Supplement your income
If you’re able to, you can try getting a second job, a side hustle, or picking up extra shifts at work. While the long hours may be inconvenient or straining, the additional income can help you reduce your medical debt faster or keep your debt from being sent to collections.
Use a personal loan
You might consider shopping around for one of the best personal loans to pay off your medical bills. Weigh the risks carefully, though, as you’re just shifting the debt from one place to another here. You also won’t have the same protections if you fall behind on loan payments, however, since it’s no longer considered medical debt but regular consumer debt.

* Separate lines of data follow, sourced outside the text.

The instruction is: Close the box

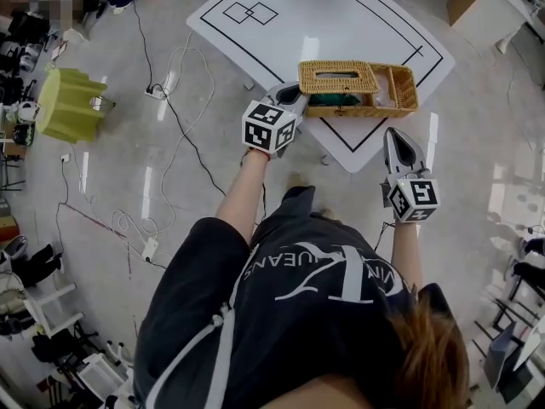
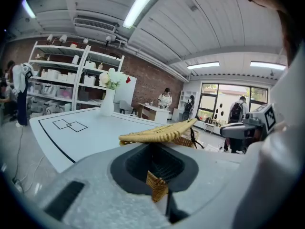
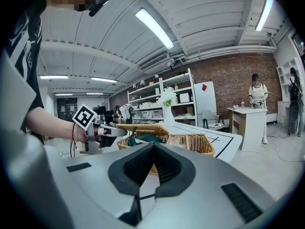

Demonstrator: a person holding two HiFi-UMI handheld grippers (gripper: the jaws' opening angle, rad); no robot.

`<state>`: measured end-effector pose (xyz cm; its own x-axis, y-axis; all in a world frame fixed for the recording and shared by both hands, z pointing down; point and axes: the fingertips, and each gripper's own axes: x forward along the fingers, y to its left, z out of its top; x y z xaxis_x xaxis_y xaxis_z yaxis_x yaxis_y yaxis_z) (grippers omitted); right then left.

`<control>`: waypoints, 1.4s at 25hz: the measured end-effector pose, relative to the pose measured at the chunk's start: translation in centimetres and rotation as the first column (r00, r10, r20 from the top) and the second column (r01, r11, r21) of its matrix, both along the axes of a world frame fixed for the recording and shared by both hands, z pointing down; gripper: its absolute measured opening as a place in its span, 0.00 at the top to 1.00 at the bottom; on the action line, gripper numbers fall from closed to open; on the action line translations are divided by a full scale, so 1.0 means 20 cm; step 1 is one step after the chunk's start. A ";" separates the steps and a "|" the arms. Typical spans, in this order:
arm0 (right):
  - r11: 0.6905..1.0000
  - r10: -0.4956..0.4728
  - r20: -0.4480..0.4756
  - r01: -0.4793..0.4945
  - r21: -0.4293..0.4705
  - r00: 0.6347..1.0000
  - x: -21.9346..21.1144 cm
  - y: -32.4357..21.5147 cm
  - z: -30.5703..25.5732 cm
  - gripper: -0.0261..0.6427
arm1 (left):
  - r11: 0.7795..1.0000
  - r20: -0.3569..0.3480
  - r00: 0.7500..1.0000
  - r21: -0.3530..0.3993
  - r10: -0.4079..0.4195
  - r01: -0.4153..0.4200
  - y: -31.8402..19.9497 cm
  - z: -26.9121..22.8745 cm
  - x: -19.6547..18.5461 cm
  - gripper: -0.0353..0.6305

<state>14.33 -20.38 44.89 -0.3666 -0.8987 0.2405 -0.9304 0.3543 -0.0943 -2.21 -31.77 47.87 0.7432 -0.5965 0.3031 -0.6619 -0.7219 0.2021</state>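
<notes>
From the head view, we judge the closing half done: the woven lid (image 1: 338, 77) lies over the left part of the wicker box (image 1: 402, 102), which stands near the corner of the white table (image 1: 281, 32), while the right part is uncovered. A dark green thing (image 1: 335, 100) shows under the lid; what the open part holds we cannot tell. The left gripper (image 1: 294, 93) is at the box's left end; the right gripper (image 1: 397, 136) hangs off the table corner, well apart from the box. In the left gripper view, our jaws are pressed together on a wicker tab (image 2: 156, 186), and the lid beyond sits tilted, not flat. In the right gripper view, the jaws meet with nothing between them, and the lid stands raised above the rim. What we think is left is lowering it flat.
</notes>
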 end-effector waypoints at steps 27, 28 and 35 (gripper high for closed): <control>0.999 -0.029 0.015 0.029 -0.024 0.999 0.00 0.12 0.08 0.97 | 0.994 0.012 0.995 -0.055 -0.099 0.100 0.20 0.09 -0.12 0.94; 0.999 -0.031 0.015 0.031 -0.024 0.999 0.00 0.12 0.08 0.97 | 0.993 0.011 0.995 -0.060 -0.102 0.102 0.20 0.10 -0.12 0.94; 0.999 -0.039 0.014 0.039 -0.027 0.999 0.00 0.14 0.09 0.97 | 0.988 0.006 0.992 -0.090 -0.123 0.123 0.23 0.14 -0.13 0.94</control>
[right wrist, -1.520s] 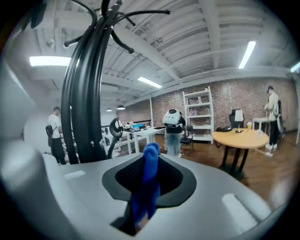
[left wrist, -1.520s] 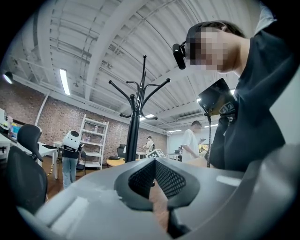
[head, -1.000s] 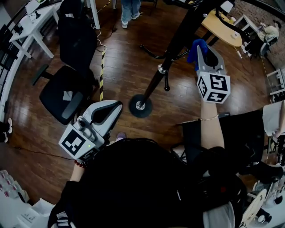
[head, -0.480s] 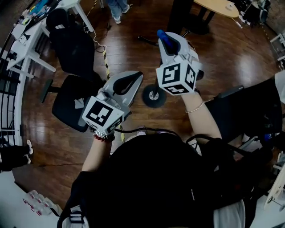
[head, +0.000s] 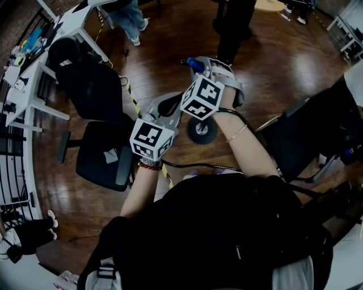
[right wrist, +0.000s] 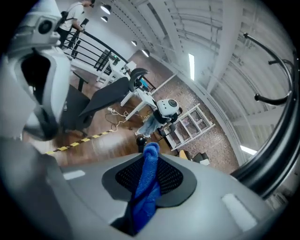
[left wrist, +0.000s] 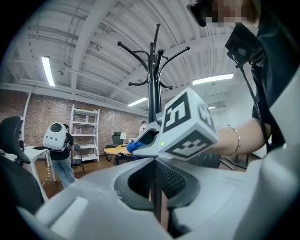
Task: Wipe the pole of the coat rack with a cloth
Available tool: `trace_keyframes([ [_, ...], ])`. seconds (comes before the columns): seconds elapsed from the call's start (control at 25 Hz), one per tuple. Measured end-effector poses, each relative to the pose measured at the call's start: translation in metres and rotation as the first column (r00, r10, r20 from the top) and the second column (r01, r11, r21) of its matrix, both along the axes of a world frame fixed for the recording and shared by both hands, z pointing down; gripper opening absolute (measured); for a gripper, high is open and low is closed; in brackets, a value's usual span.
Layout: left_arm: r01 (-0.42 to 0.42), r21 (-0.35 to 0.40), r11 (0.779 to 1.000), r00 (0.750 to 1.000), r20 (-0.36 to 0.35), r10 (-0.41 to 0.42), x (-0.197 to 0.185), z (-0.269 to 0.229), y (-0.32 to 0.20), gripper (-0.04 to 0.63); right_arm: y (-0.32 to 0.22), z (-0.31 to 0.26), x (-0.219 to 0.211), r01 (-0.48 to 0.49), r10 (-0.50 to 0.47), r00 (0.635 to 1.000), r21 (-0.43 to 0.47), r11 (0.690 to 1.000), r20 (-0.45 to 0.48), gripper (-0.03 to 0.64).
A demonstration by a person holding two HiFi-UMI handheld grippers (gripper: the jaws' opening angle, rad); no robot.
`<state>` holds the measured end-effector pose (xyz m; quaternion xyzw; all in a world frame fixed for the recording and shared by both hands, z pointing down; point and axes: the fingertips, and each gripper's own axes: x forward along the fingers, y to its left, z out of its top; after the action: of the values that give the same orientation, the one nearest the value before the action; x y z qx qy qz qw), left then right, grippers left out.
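Note:
The black coat rack pole [left wrist: 153, 84] rises beyond my two grippers, with curved hooks at its top. Its round base [head: 202, 131] stands on the wood floor just under my right forearm. My right gripper [head: 199, 67] is shut on a blue cloth [right wrist: 147, 183] that sticks up past its tips. In the right gripper view the pole [right wrist: 274, 145] runs close by on the right, apart from the cloth. My left gripper [head: 167, 105] sits next to the right one, jaws together with nothing held; the pole shows through the slit between them.
Two black office chairs [head: 101, 156] stand at the left, beside a white desk [head: 25, 65]. Yellow-black tape [head: 132, 97] runs across the floor. A person in jeans [head: 127, 17] stands at the back. Another dark chair [head: 306, 136] is at the right.
Both grippers have come together in front of me. The right one, still holding the cloth, has moved left and down away from the pole; the left has risen toward it.

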<state>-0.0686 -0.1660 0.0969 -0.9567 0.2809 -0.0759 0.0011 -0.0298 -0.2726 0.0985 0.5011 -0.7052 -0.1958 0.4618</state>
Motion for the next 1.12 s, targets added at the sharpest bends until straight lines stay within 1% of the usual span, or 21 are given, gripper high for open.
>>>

Apply for a medical credit card
If you don’t qualify for a personal loan or simply don’t want one, you can look into credit cards instead. The best credit cards for medical bills offer the same consumer protection trade-off as personal loans. A key difference, though, is that credit cards often have higher interest rates than loans. Consider the long-term costs of shifting your medical debt to a credit card before you go this route.
Know your rights
If worst comes to worst and your medical bills are sent to collections, educate yourself on your legal rights. Remember that you still have a 180-day grace period to explore debt management or debt settlement options.
Furthermore, debt collectors can’t harass you with a zillion phone calls, nor can they call you before 8 a.m. or after 9 p.m. They also can’t threaten you and they’re legally required to prove the legitimacy of the debt. Some will try to pressure you to pay them immediately but don’t cave. You have more power than they want you to think.
Negotiate with the debt collector
While medical collections do hurt your credit score, they may not carry the same weight as other types of debt. They could also drop off your credit report once they’re paid (though not always). Armed with that information, you can try to negotiate a payment plan or settlement with the collection agency. Before you send them any money, however, get the agreement in writing.
Ultimately, you may need to declare either Chapter 7 or Chapter 13 bankruptcy. Chapter 7 is available for people whose income falls under a certain threshold and who can’t reasonably pay back their debts. Chapter 13 is akin to an extended, court-mandated debt repayment plan. Under Chapter 13 bankruptcy, your total debt can’t exceed a specified amount, and you must have a regular income.
Both bankruptcy options are legally binding, and both affect your credit. Still, if your medical debt has become unsurmountable, bankruptcy may be the best way to resolve your debt once and for all.
As you work through your own medical debt, remember that this debt doesn’t mean you’re financially irresponsible; it just means that you’ve encountered hard times. Take account of your current finances, research the strategies that make sense for you, and stay the course.